**Data shown:**
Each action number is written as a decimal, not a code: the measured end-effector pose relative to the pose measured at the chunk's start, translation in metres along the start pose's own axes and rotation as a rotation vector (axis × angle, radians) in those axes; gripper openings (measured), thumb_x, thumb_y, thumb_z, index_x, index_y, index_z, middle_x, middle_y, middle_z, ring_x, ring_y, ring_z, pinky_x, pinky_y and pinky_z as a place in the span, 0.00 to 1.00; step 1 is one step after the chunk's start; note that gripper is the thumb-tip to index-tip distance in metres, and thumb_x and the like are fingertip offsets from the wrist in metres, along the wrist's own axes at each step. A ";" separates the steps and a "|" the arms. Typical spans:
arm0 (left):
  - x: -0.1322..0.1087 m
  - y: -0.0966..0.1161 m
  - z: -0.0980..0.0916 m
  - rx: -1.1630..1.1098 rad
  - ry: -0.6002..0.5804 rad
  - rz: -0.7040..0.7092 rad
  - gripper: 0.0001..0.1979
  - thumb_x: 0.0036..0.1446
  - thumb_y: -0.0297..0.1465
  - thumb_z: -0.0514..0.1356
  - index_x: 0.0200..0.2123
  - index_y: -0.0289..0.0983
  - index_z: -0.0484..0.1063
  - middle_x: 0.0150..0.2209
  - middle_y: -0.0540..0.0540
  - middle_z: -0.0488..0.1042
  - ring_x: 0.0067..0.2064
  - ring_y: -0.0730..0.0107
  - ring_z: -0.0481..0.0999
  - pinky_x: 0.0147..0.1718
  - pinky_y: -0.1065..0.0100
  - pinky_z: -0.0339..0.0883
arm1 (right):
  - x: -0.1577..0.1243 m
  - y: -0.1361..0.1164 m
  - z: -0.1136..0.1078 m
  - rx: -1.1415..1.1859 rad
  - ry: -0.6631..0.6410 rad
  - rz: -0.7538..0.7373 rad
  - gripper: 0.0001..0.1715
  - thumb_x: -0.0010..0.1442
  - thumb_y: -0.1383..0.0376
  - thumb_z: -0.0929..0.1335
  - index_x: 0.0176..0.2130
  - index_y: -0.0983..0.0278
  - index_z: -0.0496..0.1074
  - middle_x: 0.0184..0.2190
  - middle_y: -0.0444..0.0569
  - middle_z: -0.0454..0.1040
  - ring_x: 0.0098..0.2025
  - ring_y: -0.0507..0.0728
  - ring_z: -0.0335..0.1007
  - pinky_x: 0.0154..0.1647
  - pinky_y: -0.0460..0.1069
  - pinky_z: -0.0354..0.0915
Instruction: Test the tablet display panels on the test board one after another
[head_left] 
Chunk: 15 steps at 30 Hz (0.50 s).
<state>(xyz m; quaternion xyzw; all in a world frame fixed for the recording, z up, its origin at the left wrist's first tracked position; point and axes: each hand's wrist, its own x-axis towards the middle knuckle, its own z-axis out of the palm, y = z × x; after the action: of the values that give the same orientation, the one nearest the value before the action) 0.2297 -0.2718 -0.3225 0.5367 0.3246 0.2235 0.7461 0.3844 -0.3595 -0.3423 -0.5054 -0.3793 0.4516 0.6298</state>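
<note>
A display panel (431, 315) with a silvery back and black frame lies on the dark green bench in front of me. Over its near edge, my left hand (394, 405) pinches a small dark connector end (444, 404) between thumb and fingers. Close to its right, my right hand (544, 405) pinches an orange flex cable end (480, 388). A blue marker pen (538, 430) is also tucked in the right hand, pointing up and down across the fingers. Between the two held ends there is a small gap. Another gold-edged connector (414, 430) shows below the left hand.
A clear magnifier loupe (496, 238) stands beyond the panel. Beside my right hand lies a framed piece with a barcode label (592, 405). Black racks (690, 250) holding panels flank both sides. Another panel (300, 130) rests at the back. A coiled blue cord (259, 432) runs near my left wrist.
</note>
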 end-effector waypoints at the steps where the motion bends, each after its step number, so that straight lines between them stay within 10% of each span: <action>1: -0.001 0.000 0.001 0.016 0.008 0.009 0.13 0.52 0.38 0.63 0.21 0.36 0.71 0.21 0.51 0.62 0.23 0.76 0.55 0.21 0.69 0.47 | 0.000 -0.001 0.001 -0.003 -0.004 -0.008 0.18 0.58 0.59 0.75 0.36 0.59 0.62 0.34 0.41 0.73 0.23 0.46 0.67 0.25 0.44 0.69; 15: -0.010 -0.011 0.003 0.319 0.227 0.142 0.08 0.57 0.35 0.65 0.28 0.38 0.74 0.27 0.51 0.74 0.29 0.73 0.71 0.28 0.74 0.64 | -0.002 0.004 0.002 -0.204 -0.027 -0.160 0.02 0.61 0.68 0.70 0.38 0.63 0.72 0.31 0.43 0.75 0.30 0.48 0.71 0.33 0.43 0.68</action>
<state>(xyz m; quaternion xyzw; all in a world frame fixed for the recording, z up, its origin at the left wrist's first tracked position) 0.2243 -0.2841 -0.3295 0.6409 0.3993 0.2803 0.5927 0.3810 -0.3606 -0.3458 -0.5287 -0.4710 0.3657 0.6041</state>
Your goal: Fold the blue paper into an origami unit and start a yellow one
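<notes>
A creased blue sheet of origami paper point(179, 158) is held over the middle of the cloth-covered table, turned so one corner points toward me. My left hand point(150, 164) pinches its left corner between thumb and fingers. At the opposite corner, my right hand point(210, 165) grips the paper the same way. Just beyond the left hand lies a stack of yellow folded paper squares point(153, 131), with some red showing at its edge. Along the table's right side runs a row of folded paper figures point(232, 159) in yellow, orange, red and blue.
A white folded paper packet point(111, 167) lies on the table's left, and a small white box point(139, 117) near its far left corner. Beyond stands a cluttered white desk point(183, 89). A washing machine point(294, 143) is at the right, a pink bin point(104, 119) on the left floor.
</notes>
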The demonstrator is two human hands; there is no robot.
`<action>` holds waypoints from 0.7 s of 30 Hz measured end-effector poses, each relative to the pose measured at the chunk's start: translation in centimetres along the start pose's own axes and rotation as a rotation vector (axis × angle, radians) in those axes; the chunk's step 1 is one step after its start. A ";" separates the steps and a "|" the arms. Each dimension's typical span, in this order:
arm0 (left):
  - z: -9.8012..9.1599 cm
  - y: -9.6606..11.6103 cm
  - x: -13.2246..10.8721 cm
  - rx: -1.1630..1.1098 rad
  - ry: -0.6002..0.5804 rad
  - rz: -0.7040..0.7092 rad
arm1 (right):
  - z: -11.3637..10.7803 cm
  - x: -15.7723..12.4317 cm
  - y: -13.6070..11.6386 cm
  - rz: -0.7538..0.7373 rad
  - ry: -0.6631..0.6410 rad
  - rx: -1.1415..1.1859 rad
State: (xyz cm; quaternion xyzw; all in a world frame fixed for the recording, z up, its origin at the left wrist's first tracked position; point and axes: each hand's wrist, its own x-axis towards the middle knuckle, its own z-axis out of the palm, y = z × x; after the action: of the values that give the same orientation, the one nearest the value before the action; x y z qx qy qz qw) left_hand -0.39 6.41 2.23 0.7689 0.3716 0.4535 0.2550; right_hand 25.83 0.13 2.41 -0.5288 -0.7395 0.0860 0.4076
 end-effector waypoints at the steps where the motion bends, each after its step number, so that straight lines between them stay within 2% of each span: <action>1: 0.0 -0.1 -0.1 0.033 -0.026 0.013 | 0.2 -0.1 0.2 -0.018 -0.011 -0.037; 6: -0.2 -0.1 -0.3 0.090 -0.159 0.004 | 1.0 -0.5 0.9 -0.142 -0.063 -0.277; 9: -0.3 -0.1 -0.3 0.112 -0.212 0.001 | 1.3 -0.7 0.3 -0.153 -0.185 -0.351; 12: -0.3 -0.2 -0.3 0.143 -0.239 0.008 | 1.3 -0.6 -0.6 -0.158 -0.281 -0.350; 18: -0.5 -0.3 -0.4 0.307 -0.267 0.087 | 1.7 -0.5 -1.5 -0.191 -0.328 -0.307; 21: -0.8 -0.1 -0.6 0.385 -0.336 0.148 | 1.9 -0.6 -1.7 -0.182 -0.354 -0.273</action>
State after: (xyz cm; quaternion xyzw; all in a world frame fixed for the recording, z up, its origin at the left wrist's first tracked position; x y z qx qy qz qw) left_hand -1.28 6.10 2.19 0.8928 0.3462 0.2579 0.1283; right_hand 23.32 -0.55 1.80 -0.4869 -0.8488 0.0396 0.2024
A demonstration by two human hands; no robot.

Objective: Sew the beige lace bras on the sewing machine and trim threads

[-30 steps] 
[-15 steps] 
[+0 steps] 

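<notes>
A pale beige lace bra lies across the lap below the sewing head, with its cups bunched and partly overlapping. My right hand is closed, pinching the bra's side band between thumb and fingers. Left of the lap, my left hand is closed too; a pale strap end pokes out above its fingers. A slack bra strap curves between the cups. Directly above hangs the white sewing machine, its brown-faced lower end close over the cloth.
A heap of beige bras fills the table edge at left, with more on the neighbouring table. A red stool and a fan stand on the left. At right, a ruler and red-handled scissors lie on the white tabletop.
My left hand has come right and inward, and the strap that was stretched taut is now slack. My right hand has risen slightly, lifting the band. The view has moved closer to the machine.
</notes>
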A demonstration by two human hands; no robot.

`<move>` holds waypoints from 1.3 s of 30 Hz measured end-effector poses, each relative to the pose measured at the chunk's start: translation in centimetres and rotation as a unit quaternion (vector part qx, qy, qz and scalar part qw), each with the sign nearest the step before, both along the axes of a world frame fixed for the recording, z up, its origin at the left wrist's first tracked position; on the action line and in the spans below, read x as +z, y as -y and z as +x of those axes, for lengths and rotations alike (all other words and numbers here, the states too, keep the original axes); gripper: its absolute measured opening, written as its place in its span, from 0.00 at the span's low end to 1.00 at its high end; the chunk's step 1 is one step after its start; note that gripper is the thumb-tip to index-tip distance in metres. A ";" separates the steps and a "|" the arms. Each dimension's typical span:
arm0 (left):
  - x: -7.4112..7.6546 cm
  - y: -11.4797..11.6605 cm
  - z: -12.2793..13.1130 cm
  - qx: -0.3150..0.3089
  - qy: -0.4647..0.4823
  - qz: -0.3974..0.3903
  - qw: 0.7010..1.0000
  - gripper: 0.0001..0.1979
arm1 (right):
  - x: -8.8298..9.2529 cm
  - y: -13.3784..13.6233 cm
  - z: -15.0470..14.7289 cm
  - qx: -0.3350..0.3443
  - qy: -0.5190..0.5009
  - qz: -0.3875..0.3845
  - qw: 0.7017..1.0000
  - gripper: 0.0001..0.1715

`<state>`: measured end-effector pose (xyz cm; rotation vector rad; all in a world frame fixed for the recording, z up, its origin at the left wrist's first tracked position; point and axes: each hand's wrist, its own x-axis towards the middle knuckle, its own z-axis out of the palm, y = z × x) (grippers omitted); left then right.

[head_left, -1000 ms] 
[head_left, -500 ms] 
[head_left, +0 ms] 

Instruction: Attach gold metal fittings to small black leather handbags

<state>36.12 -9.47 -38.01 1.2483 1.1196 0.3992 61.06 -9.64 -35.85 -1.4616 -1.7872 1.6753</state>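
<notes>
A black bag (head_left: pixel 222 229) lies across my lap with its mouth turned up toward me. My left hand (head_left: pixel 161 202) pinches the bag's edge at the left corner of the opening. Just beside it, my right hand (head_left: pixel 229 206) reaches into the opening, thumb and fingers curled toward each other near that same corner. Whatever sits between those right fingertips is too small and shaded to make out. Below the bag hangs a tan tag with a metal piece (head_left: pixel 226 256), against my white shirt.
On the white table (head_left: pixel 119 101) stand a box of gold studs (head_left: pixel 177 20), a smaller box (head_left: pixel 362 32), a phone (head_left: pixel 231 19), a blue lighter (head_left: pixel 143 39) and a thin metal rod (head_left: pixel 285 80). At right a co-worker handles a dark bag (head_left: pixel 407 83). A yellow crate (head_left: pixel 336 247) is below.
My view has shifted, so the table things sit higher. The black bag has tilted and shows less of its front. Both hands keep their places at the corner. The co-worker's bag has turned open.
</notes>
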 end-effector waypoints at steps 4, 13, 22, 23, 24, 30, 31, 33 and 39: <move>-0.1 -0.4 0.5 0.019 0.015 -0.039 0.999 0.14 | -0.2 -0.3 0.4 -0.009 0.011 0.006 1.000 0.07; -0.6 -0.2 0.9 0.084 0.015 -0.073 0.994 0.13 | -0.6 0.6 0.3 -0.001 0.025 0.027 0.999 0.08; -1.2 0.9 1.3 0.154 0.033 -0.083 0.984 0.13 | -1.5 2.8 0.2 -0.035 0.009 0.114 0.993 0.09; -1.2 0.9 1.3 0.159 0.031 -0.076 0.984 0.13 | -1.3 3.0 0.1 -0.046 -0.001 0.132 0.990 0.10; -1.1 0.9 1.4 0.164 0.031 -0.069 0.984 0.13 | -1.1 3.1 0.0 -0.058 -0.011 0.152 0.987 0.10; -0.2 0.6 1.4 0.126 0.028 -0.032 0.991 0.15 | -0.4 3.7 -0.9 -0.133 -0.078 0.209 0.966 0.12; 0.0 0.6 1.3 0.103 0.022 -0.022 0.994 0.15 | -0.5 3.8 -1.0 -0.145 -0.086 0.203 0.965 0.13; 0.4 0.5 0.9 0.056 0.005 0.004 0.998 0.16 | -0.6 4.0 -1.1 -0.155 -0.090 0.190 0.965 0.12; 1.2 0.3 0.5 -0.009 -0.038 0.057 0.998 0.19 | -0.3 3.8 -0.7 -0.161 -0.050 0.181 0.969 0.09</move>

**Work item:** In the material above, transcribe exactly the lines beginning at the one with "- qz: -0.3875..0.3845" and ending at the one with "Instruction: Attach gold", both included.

**The answer:**
  - qz: -0.3875..0.3845
  - qw: 0.7017..1.0000
  - gripper: 0.0001..0.1715

`<state>`: measured end-effector pose (xyz cm; rotation vector rad; all in a world frame fixed for the recording, z up, its origin at the left wrist's first tracked position; point and axes: each hand's wrist, its own x-axis towards the middle knuckle, its own z-axis out of the palm, y = z × x) (grippers omitted); left then right.

[head_left, -1000 ms] 
[head_left, -500 ms] 
[head_left, +0 ms] 

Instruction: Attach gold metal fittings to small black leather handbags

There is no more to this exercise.